Final answer:
The child of Darnell and Tinaka might have inherited the autosomal recessive disorder despite genetic precautions possibly due to an inaccurate genetic test or a new mutation, while incomplete penetrance and variable expressivity are unlikely explanations.
Step-by-step explanation:
When Darnell and Tinaka, who are both carriers of an autosomal recessive disorder, have a child using preimplantation genetic diagnosis, there is a 25% probability that their child will inherit the disease if it's a disorder like Tay-Sachs disease or cystic fibrosis.
However, it seems that their child unfortunately has the disorder despite the measure taken. A possible scientific explanation for this outcome could be a) The genetic test was inaccurate, meaning that the preimplantation genetic diagnosis failed to detect the presence of the defective genes accurately. Another explanation b) Incomplete penetrance, is not a likely scenario in this case as it refers to individuals who carry the disease allele but do not express the disorder, which doesn't apply to lethal recessive disorders that are typically fully penetrant if the child inherits two copies of the allele.

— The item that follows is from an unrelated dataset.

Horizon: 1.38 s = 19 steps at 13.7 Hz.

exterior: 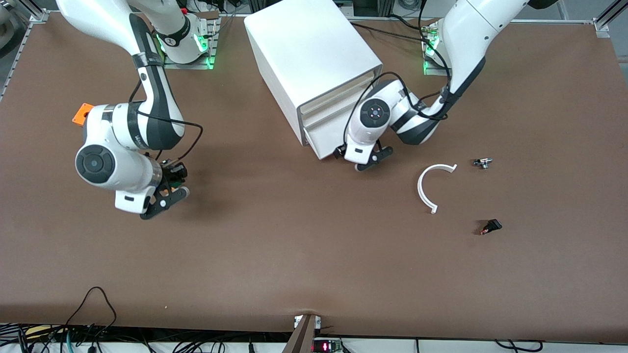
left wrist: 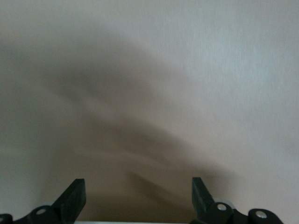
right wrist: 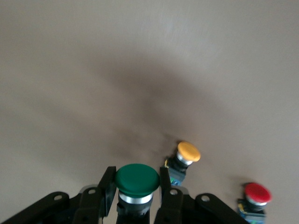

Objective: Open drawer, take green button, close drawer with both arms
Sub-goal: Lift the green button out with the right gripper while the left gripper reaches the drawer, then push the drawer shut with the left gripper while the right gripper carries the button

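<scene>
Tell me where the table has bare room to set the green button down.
Widest free patch: between the right end effector holding the green button and the white arc. Crowded: by the cabinet front, where the left end effector sits, and around the arc's small parts.

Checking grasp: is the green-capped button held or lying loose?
Held. The right gripper is shut on the green-capped push button, one finger either side of its body.

Left gripper (left wrist: 138, 198) fingers (left wrist: 72, 198) spread wide — pale shadowed surface fills view.
</scene>
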### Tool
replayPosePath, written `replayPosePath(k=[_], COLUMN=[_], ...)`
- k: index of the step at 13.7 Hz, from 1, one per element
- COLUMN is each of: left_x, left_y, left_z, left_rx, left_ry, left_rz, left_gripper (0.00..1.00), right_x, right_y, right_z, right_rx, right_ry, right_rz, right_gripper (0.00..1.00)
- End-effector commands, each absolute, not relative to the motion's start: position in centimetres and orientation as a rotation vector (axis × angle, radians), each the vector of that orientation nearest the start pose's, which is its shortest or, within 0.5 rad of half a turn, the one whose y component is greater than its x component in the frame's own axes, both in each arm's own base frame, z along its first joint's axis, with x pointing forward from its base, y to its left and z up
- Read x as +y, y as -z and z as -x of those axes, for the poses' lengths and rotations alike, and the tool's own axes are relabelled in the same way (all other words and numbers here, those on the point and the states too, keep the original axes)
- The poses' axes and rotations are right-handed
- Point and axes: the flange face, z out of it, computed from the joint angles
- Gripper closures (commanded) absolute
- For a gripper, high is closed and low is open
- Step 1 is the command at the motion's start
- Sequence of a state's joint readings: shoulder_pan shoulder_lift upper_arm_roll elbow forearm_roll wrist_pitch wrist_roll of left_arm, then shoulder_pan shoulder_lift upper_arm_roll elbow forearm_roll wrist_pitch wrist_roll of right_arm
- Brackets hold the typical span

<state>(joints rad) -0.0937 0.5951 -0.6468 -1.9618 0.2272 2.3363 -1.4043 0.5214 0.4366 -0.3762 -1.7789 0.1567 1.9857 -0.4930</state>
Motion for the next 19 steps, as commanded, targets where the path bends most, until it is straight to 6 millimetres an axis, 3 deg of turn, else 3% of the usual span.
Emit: replayPosePath(k=[1, 5, 10, 14, 18, 19], left_x=[-41.2, -42.8, -44.2, -44.4, -45.3, -45.2], left_y=[-22.3, -22.2, -21.0, -20.5, -20.7, -20.8], left_z=[-42.7, -40.7, -39.1, -38.6, -38.0, -38.2], left_rx=[-0.859, -0.814, -0.77, -0.759, -0.738, -0.733], left_ry=[-0.312, -0.346, -0.392, -0.407, -0.409, -0.405], left_rz=[3.008, 3.019, 3.02, 3.017, 3.025, 3.03], left_gripper=[0.0, 0.0, 0.0, 0.0, 0.0, 0.0], right_x=[10.4, 7.1, 1.2, -2.5, -3.3, -3.3], right_y=[-29.4, -24.5, -21.7, -19.7, -19.1, -19.1], right_z=[-56.0, -50.2, -45.5, -42.9, -42.2, -42.2], right_rx=[-0.928, -0.985, -1.0, -1.021, -1.001, -1.003], right_ry=[-0.285, -0.259, -0.283, -0.256, -0.258, -0.259], right_rz=[2.92, 2.896, 2.872, 2.889, 2.903, 2.903], right_gripper=[1.0, 1.0, 1.0, 1.0, 1.0, 0.8])
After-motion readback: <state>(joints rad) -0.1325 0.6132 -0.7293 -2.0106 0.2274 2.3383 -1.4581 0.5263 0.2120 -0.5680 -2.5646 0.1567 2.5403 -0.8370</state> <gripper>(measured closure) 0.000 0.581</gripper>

Likewise, c) Variable expressivity is also unlikely as it refers to the range of signs and symptoms that can occur in different people with the same genetic condition and would not cause a child without the genetic condition to suddenly develop it. Hence, another explanation d) There was a new mutation in the embryo is also possible, but it would be rare for a new mutation to mimic an existing genetic condition precisely.